*Supplied material:*
BEGIN

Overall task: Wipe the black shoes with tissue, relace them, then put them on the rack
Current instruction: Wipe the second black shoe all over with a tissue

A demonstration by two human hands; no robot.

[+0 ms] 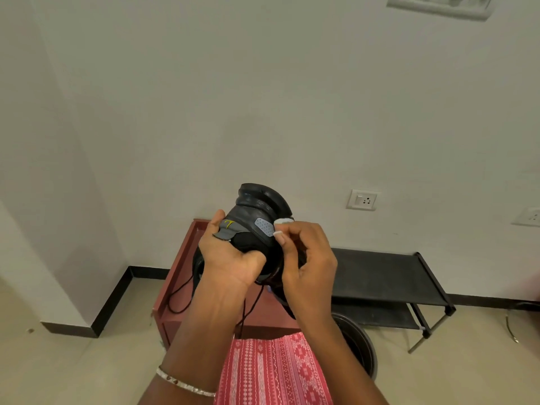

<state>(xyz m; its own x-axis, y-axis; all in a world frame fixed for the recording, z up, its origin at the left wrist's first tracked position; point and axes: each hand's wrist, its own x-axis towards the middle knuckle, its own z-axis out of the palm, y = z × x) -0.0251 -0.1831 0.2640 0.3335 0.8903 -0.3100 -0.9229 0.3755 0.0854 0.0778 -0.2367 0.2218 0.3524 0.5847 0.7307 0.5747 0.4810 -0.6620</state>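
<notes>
Gripping: black shoe [257, 217] is clasped at frame centre by the left hand [230, 255].
Right hand [308, 258]: tissue [283, 221] is pinched against the shoe's side.
Rack [388, 276]: seen at lower right.

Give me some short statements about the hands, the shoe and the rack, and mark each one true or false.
1. The left hand grips the shoe. True.
2. The right hand pinches a tissue against the shoe. True.
3. The shoe stands on the rack. False: the hands hold it up, off the rack.
4. The lace is tied in a bow. False: it hangs loose.
</notes>
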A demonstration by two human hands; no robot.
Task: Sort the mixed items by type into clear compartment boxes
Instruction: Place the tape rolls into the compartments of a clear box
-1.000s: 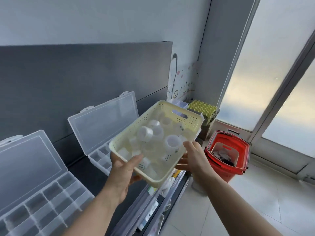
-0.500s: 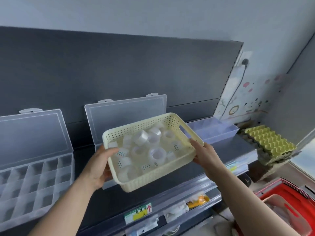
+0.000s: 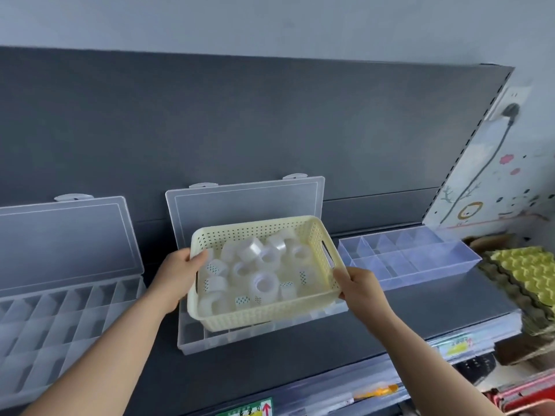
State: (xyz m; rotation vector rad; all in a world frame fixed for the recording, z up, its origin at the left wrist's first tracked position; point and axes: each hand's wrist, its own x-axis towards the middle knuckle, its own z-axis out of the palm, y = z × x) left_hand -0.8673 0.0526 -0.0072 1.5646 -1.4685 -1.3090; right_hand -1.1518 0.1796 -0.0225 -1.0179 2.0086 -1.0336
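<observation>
Compared with half a second ago, the cream basket (image 3: 264, 318) sits lower and more level, now hanging over the open tray of the middle compartment box (image 3: 210, 339) rather than in front of its lid. The view has swung away from the floor, so the red shopping basket (image 3: 528, 397) shows only as a sliver at the near right corner.

The left hand (image 3: 177, 270) grips the basket's left end, thumb hooked over the rim and fingers hidden behind the wall. The right hand (image 3: 359, 285) clamps the near right corner, just below the slot handle. Whether the basket's base touches the box under it I cannot tell.

The basket is perforated plastic with rounded corners. Inside lies a loose heap of tape rolls (image 3: 264, 284), clear and milky rings, several with dotted labels. The middle box and the left compartment box (image 3: 60, 319) are frosted clear plastic, gridded into small cells, lids propped against the dark back panel. To the right a lidless, blue-tinted divider box (image 3: 420, 265) stands on the grey shelf (image 3: 420, 313), with yellow moulded egg trays (image 3: 528, 274) stacked beyond.
</observation>
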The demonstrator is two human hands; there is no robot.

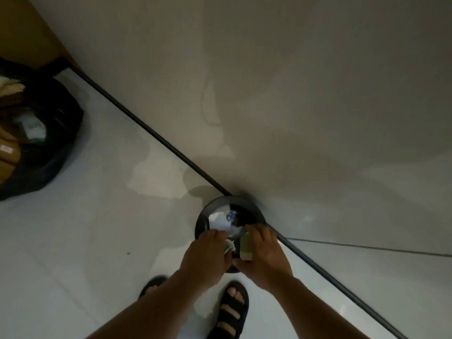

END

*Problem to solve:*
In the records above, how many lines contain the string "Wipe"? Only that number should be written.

*Exercise answer:*
2